The task: Filter by the string "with": return the lines of the material that contain it.
==*==
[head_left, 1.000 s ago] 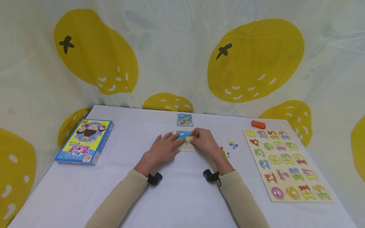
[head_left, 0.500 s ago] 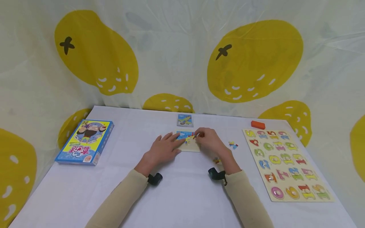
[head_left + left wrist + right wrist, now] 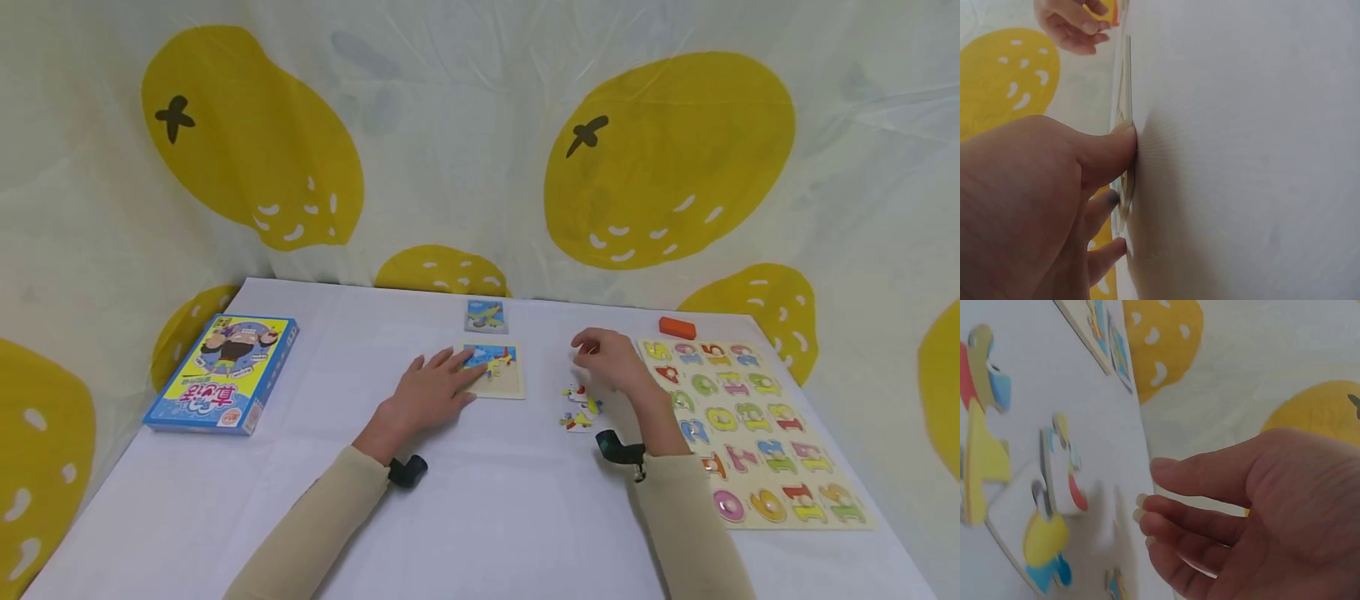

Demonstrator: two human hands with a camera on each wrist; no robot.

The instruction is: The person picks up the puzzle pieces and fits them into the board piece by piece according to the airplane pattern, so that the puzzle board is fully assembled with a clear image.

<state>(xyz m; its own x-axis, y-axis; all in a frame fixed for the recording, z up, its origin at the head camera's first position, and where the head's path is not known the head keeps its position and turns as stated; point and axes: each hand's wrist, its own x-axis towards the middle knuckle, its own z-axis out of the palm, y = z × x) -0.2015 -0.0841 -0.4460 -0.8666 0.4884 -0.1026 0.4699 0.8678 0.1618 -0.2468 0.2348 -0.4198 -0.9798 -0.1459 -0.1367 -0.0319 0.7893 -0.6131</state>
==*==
Completed task:
Demonstrator: two human hands with a camera on each wrist; no robot.
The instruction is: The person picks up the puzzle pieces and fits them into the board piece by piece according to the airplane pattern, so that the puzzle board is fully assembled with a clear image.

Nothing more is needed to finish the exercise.